◆ **Exercise**
Write out the data again in full, keeping every character the same.

====== Dataset section

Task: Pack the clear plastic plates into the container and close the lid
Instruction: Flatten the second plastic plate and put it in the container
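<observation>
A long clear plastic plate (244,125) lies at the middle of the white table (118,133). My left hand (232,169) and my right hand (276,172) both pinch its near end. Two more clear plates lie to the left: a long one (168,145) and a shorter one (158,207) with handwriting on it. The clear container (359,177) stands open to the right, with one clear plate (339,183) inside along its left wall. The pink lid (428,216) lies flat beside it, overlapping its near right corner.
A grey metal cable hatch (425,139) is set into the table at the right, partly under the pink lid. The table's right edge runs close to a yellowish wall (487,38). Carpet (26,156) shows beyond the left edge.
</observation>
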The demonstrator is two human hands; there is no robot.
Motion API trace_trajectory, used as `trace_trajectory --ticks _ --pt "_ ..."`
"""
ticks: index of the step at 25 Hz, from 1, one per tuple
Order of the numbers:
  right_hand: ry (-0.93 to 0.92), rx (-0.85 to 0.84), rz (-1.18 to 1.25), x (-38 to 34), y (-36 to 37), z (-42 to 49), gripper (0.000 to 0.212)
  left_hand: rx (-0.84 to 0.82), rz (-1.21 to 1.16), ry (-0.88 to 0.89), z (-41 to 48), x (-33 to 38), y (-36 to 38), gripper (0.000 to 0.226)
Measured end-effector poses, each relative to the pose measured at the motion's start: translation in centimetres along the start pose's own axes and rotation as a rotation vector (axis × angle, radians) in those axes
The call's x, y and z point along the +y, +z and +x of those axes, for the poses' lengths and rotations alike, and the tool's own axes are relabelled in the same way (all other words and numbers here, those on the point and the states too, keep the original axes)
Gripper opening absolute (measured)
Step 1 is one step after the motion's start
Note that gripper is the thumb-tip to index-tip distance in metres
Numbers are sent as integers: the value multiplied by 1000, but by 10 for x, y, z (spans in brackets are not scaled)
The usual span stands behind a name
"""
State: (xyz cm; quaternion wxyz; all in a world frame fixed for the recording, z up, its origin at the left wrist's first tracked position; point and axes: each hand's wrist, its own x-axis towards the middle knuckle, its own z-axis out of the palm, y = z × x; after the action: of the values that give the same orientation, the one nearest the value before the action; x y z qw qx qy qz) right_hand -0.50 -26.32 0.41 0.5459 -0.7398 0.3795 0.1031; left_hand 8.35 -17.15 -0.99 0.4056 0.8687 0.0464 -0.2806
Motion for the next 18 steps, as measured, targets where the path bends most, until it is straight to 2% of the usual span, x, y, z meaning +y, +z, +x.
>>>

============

◆ **Response to this task**
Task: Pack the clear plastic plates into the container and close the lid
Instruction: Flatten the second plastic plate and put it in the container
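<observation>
A long clear plastic plate (244,125) lies at the middle of the white table (118,133). My left hand (232,169) and my right hand (276,172) both pinch its near end. Two more clear plates lie to the left: a long one (168,145) and a shorter one (158,207) with handwriting on it. The clear container (359,177) stands open to the right, with one clear plate (339,183) inside along its left wall. The pink lid (428,216) lies flat beside it, overlapping its near right corner.
A grey metal cable hatch (425,139) is set into the table at the right, partly under the pink lid. The table's right edge runs close to a yellowish wall (487,38). Carpet (26,156) shows beyond the left edge.
</observation>
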The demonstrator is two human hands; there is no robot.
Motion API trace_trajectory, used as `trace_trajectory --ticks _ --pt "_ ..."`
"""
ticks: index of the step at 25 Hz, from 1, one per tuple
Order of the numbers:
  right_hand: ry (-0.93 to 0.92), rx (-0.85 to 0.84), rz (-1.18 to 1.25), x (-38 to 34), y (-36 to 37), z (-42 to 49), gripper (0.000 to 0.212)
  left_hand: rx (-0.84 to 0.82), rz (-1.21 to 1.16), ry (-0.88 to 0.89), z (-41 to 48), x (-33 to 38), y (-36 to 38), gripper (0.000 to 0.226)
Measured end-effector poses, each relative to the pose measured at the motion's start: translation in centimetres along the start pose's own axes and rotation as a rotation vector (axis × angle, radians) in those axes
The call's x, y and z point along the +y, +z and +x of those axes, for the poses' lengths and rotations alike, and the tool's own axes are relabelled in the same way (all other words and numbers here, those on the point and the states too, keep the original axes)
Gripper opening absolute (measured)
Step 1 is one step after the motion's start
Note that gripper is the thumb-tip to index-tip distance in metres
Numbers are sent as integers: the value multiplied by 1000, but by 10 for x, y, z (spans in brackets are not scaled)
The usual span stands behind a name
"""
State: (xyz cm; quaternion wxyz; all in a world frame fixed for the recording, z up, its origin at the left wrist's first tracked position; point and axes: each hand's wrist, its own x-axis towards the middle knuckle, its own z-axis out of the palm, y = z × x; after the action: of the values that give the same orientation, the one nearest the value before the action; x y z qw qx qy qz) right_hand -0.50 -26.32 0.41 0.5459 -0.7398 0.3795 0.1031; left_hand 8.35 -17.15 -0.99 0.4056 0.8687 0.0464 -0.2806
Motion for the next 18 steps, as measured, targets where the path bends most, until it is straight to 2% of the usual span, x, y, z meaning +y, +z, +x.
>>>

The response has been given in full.